[Beyond Good and Evil by Friedrich Nietzsche]@TWC D-Link bookBeyond Good and Evil CHAPTER IX 2/36
Let us acknowledge unprejudicedly how every higher civilization hitherto has ORIGINATED! Men with a still natural nature, barbarians in every terrible sense of the word, men of prey, still in possession of unbroken strength of will and desire for power, threw themselves upon weaker, more moral, more peaceful races (perhaps trading or cattle-rearing communities), or upon old mellow civilizations in which the final vital force was flickering out in brilliant fireworks of wit and depravity.
At the commencement, the noble caste was always the barbarian caste: their superiority did not consist first of all in their physical, but in their psychical power--they were more COMPLETE men (which at every point also implies the same as "more complete beasts"). 258.
Corruption--as the indication that anarchy threatens to break out among the instincts, and that the foundation of the emotions, called "life," is convulsed--is something radically different according to the organization in which it manifests itself.
When, for instance, an aristocracy like that of France at the beginning of the Revolution, flung away its privileges with sublime disgust and sacrificed itself to an excess of its moral sentiments, it was corruption:--it was really only the closing act of the corruption which had existed for centuries, by virtue of which that aristocracy had abdicated step by step its lordly prerogatives and lowered itself to a FUNCTION of royalty (in the end even to its decoration and parade-dress).

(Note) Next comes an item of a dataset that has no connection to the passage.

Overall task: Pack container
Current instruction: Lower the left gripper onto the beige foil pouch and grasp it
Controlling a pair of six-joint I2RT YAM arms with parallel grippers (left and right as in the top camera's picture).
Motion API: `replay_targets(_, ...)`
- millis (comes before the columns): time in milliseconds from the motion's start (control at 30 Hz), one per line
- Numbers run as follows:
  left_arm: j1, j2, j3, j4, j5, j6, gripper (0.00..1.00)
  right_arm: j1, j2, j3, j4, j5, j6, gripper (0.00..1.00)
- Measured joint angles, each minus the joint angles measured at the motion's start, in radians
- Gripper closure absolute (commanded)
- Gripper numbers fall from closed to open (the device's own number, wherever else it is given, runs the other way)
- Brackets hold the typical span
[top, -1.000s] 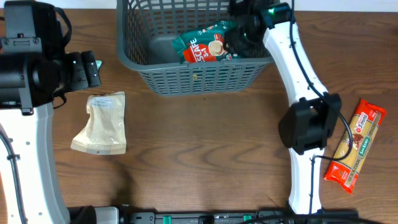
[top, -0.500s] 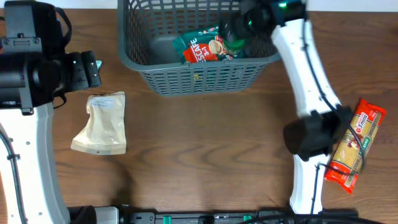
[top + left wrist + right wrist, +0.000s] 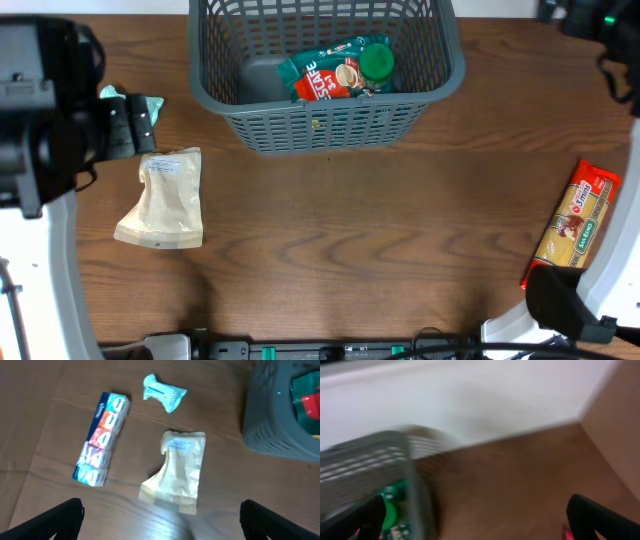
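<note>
The left pincer (image 3: 160,510) and the right pincer (image 3: 477,505) are both wide open, and the grey basket (image 3: 330,125) at the far side holds a coffee bag (image 3: 322,80).

Overhead: fixed above, facing straight down, far enough to take in most of the wooden table (image 3: 330,240), with the container (image 3: 320,125) at the top-centre edge. Left wrist: high over the table's left part, facing down at a slight slant, nearer than overhead; shares with it the beige pouch (image 3: 177,467) and the container's left corner (the tissue pack (image 3: 102,440) shows in this view alone). Right wrist: blurred, by the table's far right corner, facing across the tabletop to a white wall (image 3: 470,400); shares the container's right corner and the green lid (image 3: 395,501) inside
</note>
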Motion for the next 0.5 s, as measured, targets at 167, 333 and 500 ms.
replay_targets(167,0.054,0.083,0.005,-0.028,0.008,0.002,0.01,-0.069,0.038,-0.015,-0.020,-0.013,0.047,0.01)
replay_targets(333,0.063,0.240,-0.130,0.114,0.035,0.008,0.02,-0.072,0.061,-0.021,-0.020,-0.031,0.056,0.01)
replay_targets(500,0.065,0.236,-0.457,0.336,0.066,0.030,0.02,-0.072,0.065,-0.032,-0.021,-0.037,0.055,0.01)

The essential thing, however, in a good and healthy aristocracy is that it should not regard itself as a function either of the kingship or the commonwealth, but as the SIGNIFICANCE and highest justification thereof--that it should therefore accept with a good conscience the sacrifice of a legion of individuals, who, FOR ITS SAKE, must be suppressed and reduced to imperfect men, to slaves and instruments.